Cave Crave – Helmet Light On: This Is What Spelunking Looks Like in VR

REVIEW – Cave Crave doesn’t need monsters to get under your skin – it does it by daring you to squeeze into places you’d never choose to enter with a clear head. On Meta Quest and PlayStation VR2, this is a patience-and-forearms kind of trip: you cling, you mark routes with chalk, you drive picks into rock. And the moment the game asks for “take a breath – hold it”, you realize the real scare here isn’t horror – it’s physics.

 

The first time I saw the Cave Crave trailer, it looked like the rare VR experience that actually commits to a full-on caving simulation. It deliberately leaned into that closed-in, nowhere-to-go feeling, and I could easily see it turning into a straight-up nightmare for anyone prone to claustrophobia. Since that’s not a button it pushes for me, the obvious question was whether I’d still make it through without getting rattled.

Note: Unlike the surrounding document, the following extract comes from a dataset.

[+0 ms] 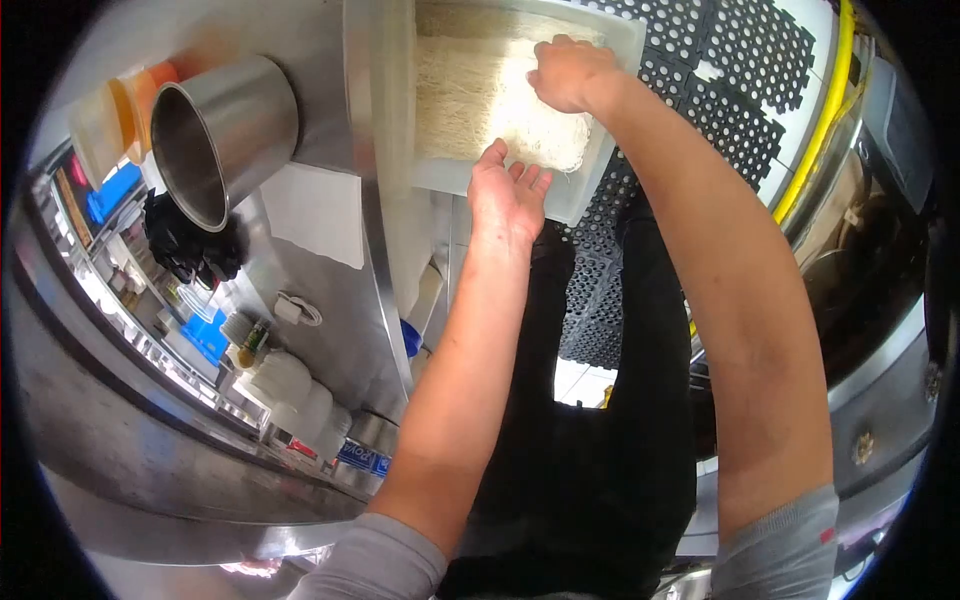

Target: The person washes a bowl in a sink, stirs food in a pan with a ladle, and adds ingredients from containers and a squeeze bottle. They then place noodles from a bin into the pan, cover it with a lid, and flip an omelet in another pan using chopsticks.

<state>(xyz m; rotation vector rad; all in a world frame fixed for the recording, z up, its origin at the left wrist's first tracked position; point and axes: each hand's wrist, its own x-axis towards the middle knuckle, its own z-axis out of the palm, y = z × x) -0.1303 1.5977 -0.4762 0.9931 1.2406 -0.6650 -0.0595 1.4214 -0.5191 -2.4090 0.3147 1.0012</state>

In the story mode, you step into the boots of Jake, who heads underground on an emotionally messy, resentment-fueled journey while following in his father’s footsteps. The hook is personal: he grew up with a dad who spent more time chasing expeditions than being home, until caves practically became more important than family.

 

 

Stuck To The Wall: When The Cave Grabs Your Controllers Too

 

3R Games clearly built this around physical movement, and you feel the payoff immediately as you push deeper underground. Most of the time, the natural way to move is to reach out to the walls, the floor, even the ceiling, then pull yourself along through tightening passages. The real stress test hits when you reach sections where the difference between “made it” and “nope” is measured in inches. That’s when you have to take a deep breath, then use your controller triggers to hold it while you winch yourself through to the other side. If you’re too slow or accidentally let that breath go, Jake’s run is over. Thankfully, the checkpoints are generous, so a botched squeeze doesn’t send you back into the stone age.

Movement is only half the deal – you also get a set of tools that make the underground trek feel like an actual expedition. The first essential is your helmet-mounted light, because in the dark it becomes your lifeline, and you adjust it by reaching above your head. In this review build, the grab zone felt slightly off, but the developers say an upcoming patch will shift it into a better position. Next come the climbing picks, and you really do have to drive them into the rock – which can be finicky in VR. Hang too long, ignore your gloves, and you can slip; set them poorly, and they might rotate or even pop out while you climb. To keep your gloves usable, you’re given a cleaning tool to scrape mud and grime off your palms. It works well, but if your Meta Quest is set to activate hand tracking by tapping the controllers together, it’s easy to trigger that by mistake right when you’re trying to clean up.

 

 

Chalk, Hammer, Tablet: Small Survival Gear, Big Nerves

 

The next batch of gadgets helps you push through problem spots while keeping track of where you’ve been – and which routes you’ve already tried. Stalactites can block your path, but you’re equipped with a hammer to smash those obstacles and reopen the way forward. You also get chalk, and when you hit a fork – or just want to make sure you’re not looping the same tunnels – you can draw arrows and markings on the rock to show where you’ve traveled. It’s surprisingly useful. Finally, there’s your tablet, which keeps an eye on objectives, counts the fossils you’ve collected, and gives you access to in-game options.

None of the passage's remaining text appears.